In Warcraft: Orcs and Humans, players would first choose whether to be humans or the orc race. Humans are the defenders and Orcs are the invaders. Whichever side the player picks, in the single player mode, the player must work through several missions to achieve their sides goal of either repelling the attacking orcs or taking over the human establishment. The goal for each individual mission changes, but it usually involves building some sort of settlement, collecting resources, building an army and then destroying the enemy. Warcraft expanded on the missions of other similar old PC games by adding additional features and options such as conquering opposing fighters, rescuing and fixing destroyed towns, saving allied units from an enemy camp, and ultimately destroying the enemy’s main base. In the multiplayer mode, several advancements were made over other old PC games as well. Warcraft’s multiplayer mode allowed players to connect through modem or wirelessly, and could be played between two players. In this mode, players would seek to defeat each other by using a similar battle strategy as was necessary in the single player mode involving building a base and an army before destroying the enemy.

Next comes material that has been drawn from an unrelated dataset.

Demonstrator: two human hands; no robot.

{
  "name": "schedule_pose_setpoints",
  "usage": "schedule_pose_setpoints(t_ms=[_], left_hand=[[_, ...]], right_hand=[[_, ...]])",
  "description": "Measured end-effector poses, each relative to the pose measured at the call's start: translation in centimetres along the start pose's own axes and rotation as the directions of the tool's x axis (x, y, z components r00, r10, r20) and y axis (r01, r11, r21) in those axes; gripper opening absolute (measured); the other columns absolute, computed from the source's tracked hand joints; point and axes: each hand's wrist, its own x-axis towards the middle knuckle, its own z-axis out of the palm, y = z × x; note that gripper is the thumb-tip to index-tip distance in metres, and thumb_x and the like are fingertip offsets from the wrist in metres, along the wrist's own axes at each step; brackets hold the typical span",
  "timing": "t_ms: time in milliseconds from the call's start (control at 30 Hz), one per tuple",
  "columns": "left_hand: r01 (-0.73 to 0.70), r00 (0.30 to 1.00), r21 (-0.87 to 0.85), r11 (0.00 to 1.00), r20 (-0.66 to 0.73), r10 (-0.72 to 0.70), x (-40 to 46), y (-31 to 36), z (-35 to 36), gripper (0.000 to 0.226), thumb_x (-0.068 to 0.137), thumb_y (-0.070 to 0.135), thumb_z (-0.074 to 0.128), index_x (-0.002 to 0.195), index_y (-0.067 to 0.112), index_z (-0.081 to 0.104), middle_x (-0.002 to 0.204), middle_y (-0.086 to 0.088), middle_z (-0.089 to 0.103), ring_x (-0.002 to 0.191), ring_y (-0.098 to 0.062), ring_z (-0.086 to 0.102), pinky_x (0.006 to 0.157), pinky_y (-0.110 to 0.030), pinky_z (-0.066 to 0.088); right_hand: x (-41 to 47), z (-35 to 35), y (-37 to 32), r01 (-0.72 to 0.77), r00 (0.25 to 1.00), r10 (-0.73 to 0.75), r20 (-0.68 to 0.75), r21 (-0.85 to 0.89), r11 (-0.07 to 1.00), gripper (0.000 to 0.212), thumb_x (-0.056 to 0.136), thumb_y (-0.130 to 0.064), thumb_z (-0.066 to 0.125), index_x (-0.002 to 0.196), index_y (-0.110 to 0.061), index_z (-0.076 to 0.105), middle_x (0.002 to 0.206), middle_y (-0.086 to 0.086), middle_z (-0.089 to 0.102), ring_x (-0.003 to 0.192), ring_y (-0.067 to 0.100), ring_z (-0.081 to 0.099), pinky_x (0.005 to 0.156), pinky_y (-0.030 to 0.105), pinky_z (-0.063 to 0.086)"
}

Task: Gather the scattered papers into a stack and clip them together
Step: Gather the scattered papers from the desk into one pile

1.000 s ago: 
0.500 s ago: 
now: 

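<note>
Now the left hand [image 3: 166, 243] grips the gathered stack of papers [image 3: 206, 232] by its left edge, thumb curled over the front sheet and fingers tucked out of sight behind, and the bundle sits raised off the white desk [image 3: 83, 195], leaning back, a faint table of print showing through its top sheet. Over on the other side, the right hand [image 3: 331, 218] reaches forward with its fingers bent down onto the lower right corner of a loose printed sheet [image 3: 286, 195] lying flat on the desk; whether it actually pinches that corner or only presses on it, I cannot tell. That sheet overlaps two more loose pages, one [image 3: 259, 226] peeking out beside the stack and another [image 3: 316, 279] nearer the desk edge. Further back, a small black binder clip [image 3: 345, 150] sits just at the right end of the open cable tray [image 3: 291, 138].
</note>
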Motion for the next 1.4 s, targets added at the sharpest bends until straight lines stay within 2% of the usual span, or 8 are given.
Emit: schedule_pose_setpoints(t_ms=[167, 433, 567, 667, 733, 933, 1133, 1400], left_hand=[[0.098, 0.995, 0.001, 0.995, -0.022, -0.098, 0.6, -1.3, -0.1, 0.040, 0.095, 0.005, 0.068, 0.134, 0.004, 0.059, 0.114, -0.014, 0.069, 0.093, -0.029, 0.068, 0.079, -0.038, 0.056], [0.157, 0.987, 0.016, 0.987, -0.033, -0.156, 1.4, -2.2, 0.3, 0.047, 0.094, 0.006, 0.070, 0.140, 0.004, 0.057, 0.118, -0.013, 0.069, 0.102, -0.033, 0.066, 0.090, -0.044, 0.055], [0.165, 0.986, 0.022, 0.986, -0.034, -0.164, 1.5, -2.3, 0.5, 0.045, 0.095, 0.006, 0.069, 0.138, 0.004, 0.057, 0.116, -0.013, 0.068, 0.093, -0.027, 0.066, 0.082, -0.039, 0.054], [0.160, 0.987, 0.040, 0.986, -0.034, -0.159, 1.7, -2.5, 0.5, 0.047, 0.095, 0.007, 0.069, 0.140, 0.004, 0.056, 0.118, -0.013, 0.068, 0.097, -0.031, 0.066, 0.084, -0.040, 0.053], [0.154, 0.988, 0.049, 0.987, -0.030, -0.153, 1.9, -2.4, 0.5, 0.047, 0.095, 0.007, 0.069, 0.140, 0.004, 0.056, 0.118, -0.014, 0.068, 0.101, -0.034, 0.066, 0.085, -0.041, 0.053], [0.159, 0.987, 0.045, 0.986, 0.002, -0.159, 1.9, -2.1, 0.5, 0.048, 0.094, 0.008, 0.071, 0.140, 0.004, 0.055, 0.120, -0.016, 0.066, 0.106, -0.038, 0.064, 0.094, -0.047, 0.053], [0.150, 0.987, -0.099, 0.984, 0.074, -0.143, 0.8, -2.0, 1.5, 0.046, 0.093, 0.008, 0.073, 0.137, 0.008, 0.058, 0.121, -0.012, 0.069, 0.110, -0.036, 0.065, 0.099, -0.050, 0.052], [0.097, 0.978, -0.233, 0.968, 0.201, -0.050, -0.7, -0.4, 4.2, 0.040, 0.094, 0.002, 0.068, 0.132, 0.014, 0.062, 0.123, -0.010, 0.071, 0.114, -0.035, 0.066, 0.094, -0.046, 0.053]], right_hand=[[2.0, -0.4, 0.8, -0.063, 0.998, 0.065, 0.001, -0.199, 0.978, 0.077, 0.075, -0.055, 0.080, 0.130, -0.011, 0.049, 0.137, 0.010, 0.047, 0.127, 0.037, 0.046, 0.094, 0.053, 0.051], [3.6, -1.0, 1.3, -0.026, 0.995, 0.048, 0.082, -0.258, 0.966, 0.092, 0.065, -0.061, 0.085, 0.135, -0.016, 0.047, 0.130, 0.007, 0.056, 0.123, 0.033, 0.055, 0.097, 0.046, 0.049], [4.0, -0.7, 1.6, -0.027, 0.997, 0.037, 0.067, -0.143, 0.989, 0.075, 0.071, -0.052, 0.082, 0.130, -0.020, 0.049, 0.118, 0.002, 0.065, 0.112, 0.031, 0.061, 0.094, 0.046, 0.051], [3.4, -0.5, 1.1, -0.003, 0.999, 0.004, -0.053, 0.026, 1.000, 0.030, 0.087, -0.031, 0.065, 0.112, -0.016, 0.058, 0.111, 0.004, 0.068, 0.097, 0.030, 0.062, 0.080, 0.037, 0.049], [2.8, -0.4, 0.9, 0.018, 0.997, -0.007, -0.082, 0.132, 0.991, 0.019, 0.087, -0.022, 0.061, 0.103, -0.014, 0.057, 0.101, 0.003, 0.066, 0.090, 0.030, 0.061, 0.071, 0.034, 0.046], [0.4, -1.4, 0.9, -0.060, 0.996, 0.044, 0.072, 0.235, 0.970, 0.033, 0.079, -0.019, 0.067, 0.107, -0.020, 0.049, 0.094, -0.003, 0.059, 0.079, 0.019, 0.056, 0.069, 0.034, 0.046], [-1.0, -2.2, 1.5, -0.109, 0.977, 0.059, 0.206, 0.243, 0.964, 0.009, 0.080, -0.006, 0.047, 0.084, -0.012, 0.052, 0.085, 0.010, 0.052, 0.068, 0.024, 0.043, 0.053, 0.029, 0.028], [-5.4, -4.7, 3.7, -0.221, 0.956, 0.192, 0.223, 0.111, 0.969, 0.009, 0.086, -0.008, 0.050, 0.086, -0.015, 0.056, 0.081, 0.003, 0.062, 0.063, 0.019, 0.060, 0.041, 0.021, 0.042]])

Critical Reception and Success

When Warcraft was released, it immediately solidified Blizzard as a top developer, as the company was previously struggling for content and funding. Warcraft took care of that as it ranked 19th out of the top 20 CDs in all categories. The game was praised for its solid strategy, simple interface and fantasy theme, while winning PC Gamers Editor’s Choice Award in 1994 and was a finalist for top awards from several different reviewers. As time passed and other games were released, some began to speak out against Warcraft, complaining that the game was overly slow, and that it required too much to start up before getting to the action. Others said that the artificial intelligence was unintelligent and overly predictable, causing the game to lose its luster after several plays. However, most critics agree that these problems really do not change their opinion much about the high quality and enjoyability of the game. Warcraft: Orcs and Humans was the first successful title from Blizzard Entertainment, and the franchise it produced has been one of the most successful of all time, with five core games and a feature film recently released. Warcraft is still enjoyed by gamers worldwide.